The Taliban is defeating the Afghan forces, and taking over dozens of government centers around the country.  Pretty soon they're going to roll into Kabul, and the whole country will be in their hands.  Girls and women have to stop going to school, and all the (American-style) cultural progress that has been made in Afghanistan will be rolled back, just like Trump rolled back much of what Obama did to make life better for poor Americans.  The Taliban is the 'Trump' of Afghanistan.  As long as we do cultural advancement in the image of the US in Afghanistan, the Taliban will not rest until they change it back.  Let's face it: nation-building in Afghanistan is not something the USA is equipped to do, no matter what GOP military dreamers think.  We may have led the horse to water, but it isn't drinking.

Wherever there has been a repressive Islamist regime in place in a country, if women have acquired rights, it is by their own efforts.  Foreign travel, and the Western experience merely introduces them to how women live in the West; then it is up to Islamic women themselves to push for a measure of liberty.  Afghani women are not going to permanently win any concessions because the US decrees that it should be so.

What are the Taliban going to do to the women?  Kill them all?  That would be horrible, and it is one of the few things that might spur Biden into carpet-bombing the place.  We know how dismal life is for Indian women in (certain parts of) India, but we have not done anything about it—so far.  But there's no saying what these fellows will do.  For 20 years we haven't succeeded in persuading them to think that the American Way is anything they can subscribe to; what are the odds that we can do it another few months?

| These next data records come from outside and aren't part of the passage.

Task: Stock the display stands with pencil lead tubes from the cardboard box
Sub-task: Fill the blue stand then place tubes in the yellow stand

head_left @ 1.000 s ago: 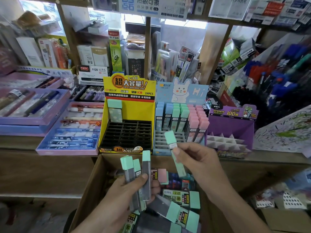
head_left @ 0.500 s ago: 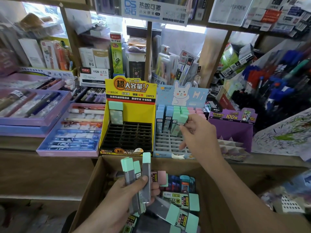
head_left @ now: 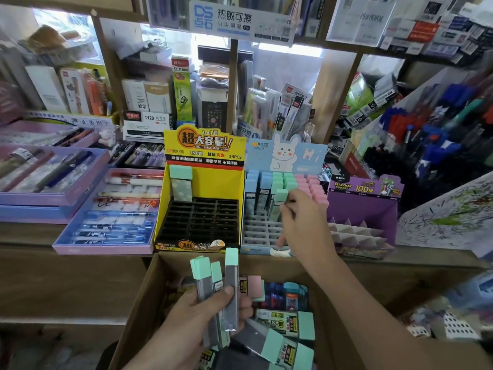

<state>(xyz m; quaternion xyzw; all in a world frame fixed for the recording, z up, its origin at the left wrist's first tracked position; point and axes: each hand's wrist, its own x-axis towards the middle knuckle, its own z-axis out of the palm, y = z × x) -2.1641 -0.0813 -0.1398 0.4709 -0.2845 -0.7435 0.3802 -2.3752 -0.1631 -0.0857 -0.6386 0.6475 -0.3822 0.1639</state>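
Left hand low, gripping, right hand outstretched, pinching

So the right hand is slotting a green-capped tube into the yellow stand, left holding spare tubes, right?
No: the head view shows the right hand slotting the green-capped tube into the blue rabbit stand, beside the yellow stand. The left hand holds spare tubes.

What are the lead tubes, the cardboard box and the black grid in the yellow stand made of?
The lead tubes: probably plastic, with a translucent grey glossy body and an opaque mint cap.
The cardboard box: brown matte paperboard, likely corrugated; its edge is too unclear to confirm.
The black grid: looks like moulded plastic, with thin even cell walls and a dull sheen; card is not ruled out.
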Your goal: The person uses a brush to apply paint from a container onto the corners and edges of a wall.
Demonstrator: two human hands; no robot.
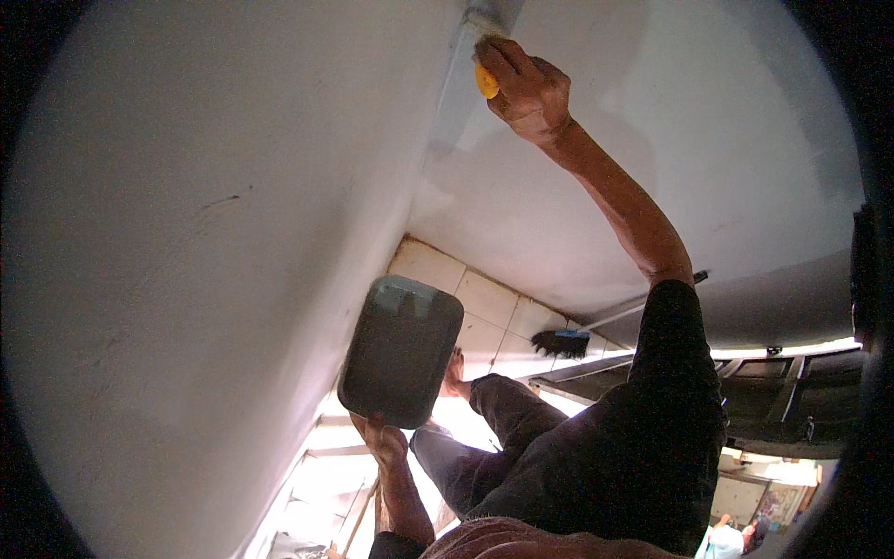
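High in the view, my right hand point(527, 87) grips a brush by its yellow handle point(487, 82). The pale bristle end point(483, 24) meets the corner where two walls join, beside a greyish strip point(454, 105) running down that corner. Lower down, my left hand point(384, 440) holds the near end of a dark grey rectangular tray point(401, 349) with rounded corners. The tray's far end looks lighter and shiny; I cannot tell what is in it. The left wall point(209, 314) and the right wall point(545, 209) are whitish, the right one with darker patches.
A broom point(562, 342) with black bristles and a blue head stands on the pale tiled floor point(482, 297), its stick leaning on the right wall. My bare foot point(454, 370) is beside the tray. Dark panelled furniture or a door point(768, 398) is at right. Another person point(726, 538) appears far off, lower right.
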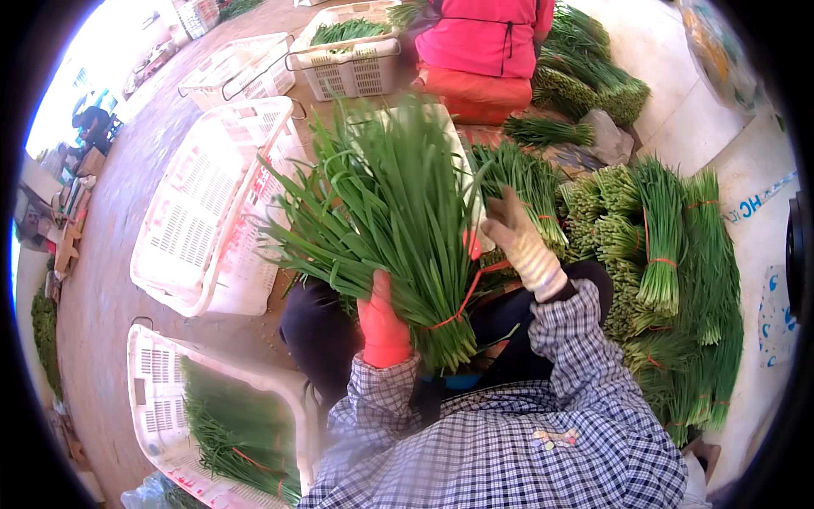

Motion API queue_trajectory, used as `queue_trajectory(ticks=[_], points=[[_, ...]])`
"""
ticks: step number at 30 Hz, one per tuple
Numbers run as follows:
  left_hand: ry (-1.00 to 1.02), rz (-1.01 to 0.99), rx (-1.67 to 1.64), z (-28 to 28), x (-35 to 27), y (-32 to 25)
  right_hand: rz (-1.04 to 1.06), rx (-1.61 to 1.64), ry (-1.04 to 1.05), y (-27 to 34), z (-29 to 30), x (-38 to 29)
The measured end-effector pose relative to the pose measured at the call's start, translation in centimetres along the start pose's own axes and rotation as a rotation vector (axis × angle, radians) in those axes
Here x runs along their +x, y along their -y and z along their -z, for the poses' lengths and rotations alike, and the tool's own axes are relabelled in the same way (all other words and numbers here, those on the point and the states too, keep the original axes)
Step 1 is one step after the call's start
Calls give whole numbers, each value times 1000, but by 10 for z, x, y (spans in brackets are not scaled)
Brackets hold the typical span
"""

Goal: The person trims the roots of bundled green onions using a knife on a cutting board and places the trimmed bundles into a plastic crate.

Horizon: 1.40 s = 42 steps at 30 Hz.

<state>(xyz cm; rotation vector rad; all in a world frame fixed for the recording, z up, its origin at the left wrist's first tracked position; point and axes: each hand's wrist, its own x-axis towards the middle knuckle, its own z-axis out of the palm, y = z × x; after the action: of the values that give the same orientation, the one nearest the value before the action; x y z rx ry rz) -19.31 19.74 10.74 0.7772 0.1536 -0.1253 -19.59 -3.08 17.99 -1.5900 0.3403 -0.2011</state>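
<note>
My left hand (pixel 383 324), in an orange-red glove, grips a large loose bunch of garlic chives (pixel 394 210) near its lower end, thumb on top. The leaves fan out up and to the left, and the cut stems point down toward my lap. Around the stems runs a red tie (pixel 459 313), whose free end reaches up beside my right hand (pixel 526 248). That hand wears a striped cream glove and is slightly blurred, its fingers apart to the right of the leaves. A small red object (pixel 472 244) shows behind the bunch, too hidden to name.
Tied chive bundles (pixel 661 254) are piled at my right. A white plastic crate (pixel 210 210) stands at left; another crate (pixel 152 413) at lower left holds chives. Ahead, a person in pink (pixel 477 38) sits on a red seat (pixel 474 95) near further crates (pixel 350 67).
</note>
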Motion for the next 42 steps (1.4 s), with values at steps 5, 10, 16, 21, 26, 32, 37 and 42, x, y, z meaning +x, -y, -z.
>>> queue_trajectory(ticks=[5, 10, 16, 21, 26, 32, 37, 42], points=[[-12, -182, 218, -34, -2, -17, 96, -538, 396, 2, -33, -53], [477, -230, 470, -69, -38, -37, 177, 31, 425, -17, -37, -41], [298, 190, 539, -15, -9, -59, -109, 652, 705, -48, 18, -31], [323, 325, -37, 3, 10, 27, 65, 426, 679, -34, 5, -41], [364, 230, 197, -4, -5, 25, 221, -79, 307, 10, -18, -30], [227, 245, 89, -20, -20, 2, -183, 184, 117, 14, -21, -29], [76, 289, 68, -11, -27, 2, -76, 105, 31, 18, 4, -12], [51, 222, 87, -5, -21, 6, 736, -250, -358, 74, 4, -5]])
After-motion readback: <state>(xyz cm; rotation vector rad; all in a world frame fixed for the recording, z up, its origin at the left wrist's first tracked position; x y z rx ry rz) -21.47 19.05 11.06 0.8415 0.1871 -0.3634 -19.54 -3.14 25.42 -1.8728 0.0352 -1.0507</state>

HOWEVER, there is nothing to say that if other Islamist nations were to attempt to moderate the enthusiasm of the Taliban, it won't be effective.  It is time that these nations stepped up to do something about the situation.  (There is a problem that the wrong denomination of Islam will not succeed at this task; I believe the Afghans are Shia, which means that the only country qualified to address the nation-building of Afghanistan might be Iran.)  Leaving Afghanistan to the tender mercies of the Taliban seems to me to be a waste of a perfectly good country, despite that we couldn't make a deal with them to supply us with cocaine.  (I'm being sarcastic; you addicts can go back to sleep.)

The GOP is inclined to blame Biden for either abandoning Afghanistan, or not doing it the right way.  Never mind that Trump wanted to do it the same way.  But they have been inclined to make silly accusations of the Democrats, and Biden, anyway.